EXERCISE PROMPT: Where a picture appears, omit it; repeat everything else in the records exactly.
-----
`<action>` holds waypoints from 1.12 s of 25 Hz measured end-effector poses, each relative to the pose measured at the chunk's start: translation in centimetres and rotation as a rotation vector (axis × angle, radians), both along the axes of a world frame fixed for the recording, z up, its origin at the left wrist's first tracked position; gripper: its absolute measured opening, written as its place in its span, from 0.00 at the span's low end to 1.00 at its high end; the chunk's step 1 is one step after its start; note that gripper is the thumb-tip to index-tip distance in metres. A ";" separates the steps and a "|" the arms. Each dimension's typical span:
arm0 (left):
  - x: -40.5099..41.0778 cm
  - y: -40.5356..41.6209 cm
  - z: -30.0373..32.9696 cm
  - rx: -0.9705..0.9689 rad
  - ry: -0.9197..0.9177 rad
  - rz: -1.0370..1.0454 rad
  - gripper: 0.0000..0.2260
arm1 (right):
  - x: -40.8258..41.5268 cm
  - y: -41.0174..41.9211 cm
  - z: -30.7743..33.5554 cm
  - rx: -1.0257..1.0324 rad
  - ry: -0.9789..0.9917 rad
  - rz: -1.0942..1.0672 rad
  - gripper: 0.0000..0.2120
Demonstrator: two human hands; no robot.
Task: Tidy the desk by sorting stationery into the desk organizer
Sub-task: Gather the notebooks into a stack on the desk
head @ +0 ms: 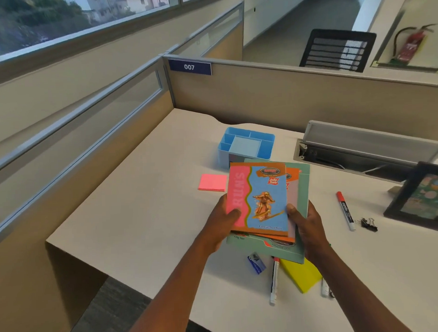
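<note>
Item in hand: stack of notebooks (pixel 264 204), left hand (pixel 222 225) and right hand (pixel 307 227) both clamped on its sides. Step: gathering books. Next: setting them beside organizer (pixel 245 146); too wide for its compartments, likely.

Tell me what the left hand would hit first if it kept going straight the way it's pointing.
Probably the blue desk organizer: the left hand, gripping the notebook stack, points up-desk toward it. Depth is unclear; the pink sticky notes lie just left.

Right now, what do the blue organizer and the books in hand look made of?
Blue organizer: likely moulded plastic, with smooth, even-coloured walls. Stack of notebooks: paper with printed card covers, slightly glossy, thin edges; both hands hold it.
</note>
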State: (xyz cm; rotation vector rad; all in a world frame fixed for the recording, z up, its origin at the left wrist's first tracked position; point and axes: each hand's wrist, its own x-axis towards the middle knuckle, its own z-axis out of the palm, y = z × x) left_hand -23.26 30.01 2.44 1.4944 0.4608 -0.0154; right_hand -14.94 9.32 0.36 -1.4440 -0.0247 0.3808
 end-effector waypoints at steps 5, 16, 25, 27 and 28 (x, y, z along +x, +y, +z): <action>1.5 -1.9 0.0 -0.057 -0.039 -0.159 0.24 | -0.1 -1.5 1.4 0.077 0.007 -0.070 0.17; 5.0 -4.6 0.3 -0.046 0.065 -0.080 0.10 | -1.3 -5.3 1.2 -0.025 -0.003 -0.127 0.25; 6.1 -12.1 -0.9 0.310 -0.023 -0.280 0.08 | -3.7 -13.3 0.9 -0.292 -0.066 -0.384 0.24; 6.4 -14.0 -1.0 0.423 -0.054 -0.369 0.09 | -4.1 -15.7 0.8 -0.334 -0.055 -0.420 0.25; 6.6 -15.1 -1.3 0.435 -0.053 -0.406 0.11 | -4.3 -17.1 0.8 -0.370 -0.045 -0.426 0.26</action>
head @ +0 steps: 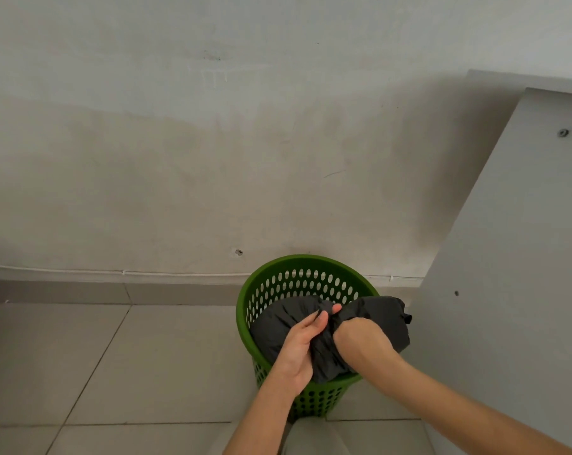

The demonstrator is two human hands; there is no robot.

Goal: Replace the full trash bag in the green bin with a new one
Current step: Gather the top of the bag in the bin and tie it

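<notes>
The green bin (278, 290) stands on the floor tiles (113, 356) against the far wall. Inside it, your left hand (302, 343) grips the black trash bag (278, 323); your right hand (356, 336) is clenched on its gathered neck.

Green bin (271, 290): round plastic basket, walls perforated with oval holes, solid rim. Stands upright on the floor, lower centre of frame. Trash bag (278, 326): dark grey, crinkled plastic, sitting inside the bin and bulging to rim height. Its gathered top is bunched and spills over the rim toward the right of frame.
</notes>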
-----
RESULT OF THE EXERCISE:
`<action>` holds waypoints from 1.12 s of 25 Hz measured end-effector poses, each relative to the pose measured at the chunk's start: translation in centimetres and rotation as a rotation vector (axis × angle, radians), both along the axes of a world frame fixed for the recording, z up, its origin at the left wrist's first tracked position; gripper: its absolute measured opening, written as its place in its span, from 0.00 at the span's low end to 1.00 at its high end; the chunk's step 1 is one step after its start; note that gripper is the thumb-tip to index-tip distance in metres. A ";" separates the steps and a "|" the arms. Each dimension's typical span:
arm0 (left):
  - x: -40.5099..41.0778 cm
  - y: -40.5356..41.6209 cm
  - z: -30.0373..32.9696 cm
  - rx: -0.9705..0.9689 rad
  - ry: -0.9197..0.9177 rad
  - rz: -1.0370..1.0454 rad
  - gripper: 0.0000..0.2260
arm1 (right):
  - x: -40.8258..41.5268 cm
  - y: -41.0174..41.9211 cm
  - z: -30.7743..33.5554 cm
  - rx: -1.0257..1.0324 rad
  - ry: -0.9789..0.9917 rad
  - rz: -1.0942..1.0672 rad
  - gripper: 0.0000..0.2120
Demonstrator: two human hands; no robot.
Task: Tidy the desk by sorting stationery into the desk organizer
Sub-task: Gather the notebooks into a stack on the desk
head @ +0 ms: 
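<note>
Item in hand: stack of notebooks (pixel 264 204), left hand (pixel 222 225) and right hand (pixel 307 227) both clamped on its sides. Step: gathering books. Next: setting them beside organizer (pixel 245 146); too wide for its compartments, likely.

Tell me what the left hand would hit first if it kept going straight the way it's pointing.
Probably the blue desk organizer: the left hand, gripping the notebook stack, points up-desk toward it. Depth is unclear; the pink sticky notes lie just left.

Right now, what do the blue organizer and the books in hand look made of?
Blue organizer: likely moulded plastic, with smooth, even-coloured walls. Stack of notebooks: paper with printed card covers, slightly glossy, thin edges; both hands hold it.
</note>
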State: (xyz cm; rotation vector rad; all in a world frame fixed for the recording, z up, its origin at the left wrist's first tracked position; point and axes: each hand's wrist, its own x-axis towards the middle knuckle, its own z-axis out of the palm, y = z × x) left_hand -23.26 30.01 2.44 1.4944 0.4608 -0.0154; right_hand -14.94 9.32 0.36 -1.4440 -0.0247 0.3808
 end-effector waypoints at steps 5, 16, 25, 27 and 28 (x, y, z along +x, +y, +z): <action>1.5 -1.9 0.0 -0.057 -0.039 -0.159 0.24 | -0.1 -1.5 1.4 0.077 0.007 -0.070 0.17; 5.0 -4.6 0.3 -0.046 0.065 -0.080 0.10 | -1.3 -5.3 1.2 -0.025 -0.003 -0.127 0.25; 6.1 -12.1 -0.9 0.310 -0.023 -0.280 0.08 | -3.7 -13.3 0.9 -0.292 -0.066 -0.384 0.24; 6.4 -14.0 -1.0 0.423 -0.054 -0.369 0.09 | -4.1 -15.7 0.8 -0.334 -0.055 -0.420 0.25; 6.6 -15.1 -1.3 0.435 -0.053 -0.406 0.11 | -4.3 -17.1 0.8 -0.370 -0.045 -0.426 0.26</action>
head @ +0 steps: 

The demonstrator is two human hands; there is no robot.

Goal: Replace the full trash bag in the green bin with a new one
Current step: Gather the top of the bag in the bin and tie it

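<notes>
The green bin (278, 290) stands on the floor tiles (113, 356) against the far wall. Inside it, your left hand (302, 343) grips the black trash bag (278, 323); your right hand (356, 336) is clenched on its gathered neck.

Green bin (271, 290): round plastic basket, walls perforated with oval holes, solid rim. Stands upright on the floor, lower centre of frame. Trash bag (278, 326): dark grey, crinkled plastic, sitting inside the bin and bulging to rim height. Its gathered top is bunched and spills over the rim toward the right of frame.
</notes>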

Work on this exercise has been finished.